I'll try to sum it up by first telling you about the folks I work with:

First, there is this supermodel wanna-be chick. Yeah, okay, she is pretty hot, but damn is she completely useless. The girl is constantly fixing her hair or putting on makeup. She is extremely self-centered and has never once considered the needs or wants of anyone but herself. She is as dumb as a box of rocks, and I still find it surprising that she has enough brain power to continue to breathe.

The next chick is completely the opposite. She might even be one of the smartest people on the planet. Her career opportunities are endless, and yet she is here with us. She is a zero on a scale of 1 to 10. I'm not sure she even showers.

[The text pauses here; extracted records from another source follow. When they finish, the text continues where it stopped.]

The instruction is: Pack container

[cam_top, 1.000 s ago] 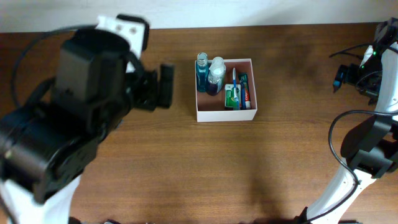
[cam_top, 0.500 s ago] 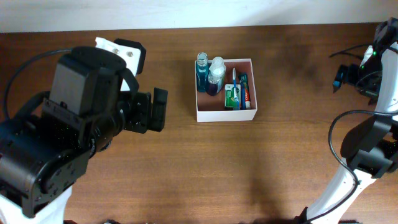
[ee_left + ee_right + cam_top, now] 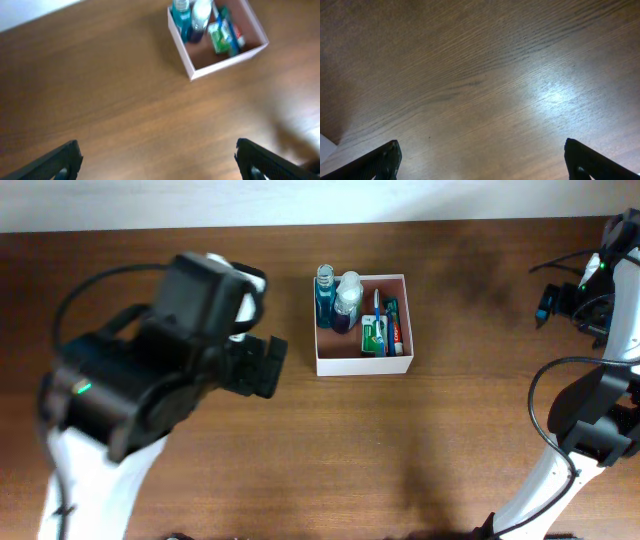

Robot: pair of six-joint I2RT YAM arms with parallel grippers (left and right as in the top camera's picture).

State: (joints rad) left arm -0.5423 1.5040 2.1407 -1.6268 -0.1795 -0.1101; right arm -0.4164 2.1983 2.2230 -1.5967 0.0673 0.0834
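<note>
Left pincer (image 3: 157, 148) hangs spread wide and empty over the wooden table (image 3: 90, 100), with the container (image 3: 226, 61) lying ahead of it and well apart, toward the table's far side. Right pincer (image 3: 481, 146), likewise agape and holding nothing, looks down on bare wood at the far right. Inside the box stand a blue bottle (image 3: 325, 300) and a pale bottle (image 3: 348, 298), beside a green packet (image 3: 372, 335). Thin card walls likely make it light but easily buckled. A pinch over the rim of the wall by the vacant pinkish floor looks safest, kept level so the bottles do not topple.
</note>
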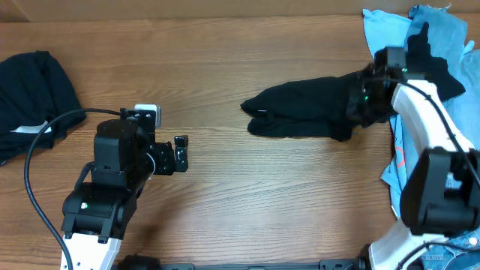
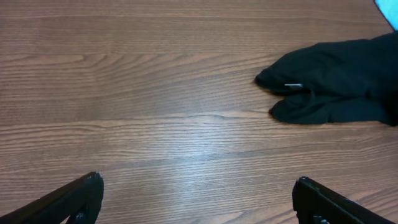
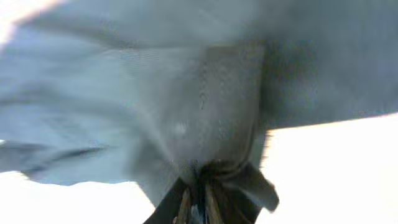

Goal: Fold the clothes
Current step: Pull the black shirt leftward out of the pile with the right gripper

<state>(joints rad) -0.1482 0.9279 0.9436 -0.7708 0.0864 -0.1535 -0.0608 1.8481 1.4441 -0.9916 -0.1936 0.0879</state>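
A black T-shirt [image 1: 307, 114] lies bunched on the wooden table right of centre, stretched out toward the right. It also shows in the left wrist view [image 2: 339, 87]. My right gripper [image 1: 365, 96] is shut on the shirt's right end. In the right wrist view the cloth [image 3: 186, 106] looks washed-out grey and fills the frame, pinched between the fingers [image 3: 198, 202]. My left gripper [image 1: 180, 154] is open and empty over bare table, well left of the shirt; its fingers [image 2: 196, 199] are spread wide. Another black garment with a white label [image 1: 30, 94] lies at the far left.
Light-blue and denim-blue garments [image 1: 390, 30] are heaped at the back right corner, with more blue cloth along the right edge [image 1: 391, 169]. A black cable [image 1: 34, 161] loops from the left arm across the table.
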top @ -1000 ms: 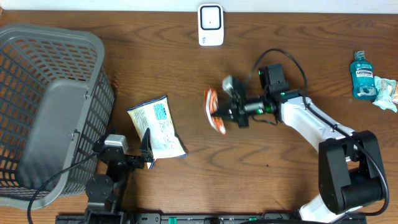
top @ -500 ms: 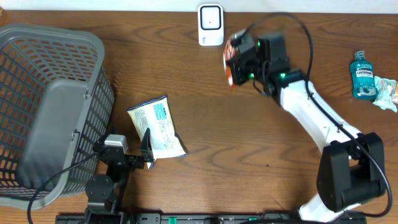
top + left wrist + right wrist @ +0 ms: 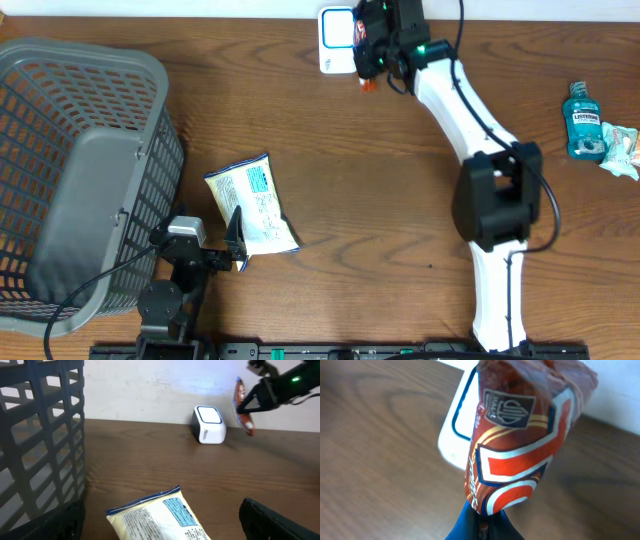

But the jewel of the crowd has got to be the stoner. And this guy is more than just your average pothead. In fact, he is baked before he comes to work, during work, and I'm sure after work. He probably hasn't been sober anytime in the last ten years, and he's only 22. He dresses like a beatnik throwback from the 1960's, and to make things worse, he brings his big dog to work. Every day I have to look at this huge Great Dane walk around half-stoned from the second-hand smoke. Hell, sometimes I even think it's trying to talk with its constant bellowing. Also, both of them are constantly hungry, requiring multiple stops to McDonalds and Burger King, every day, every single day.

Anyway, I drive these idiots around in my van and we solve mysteries and shit.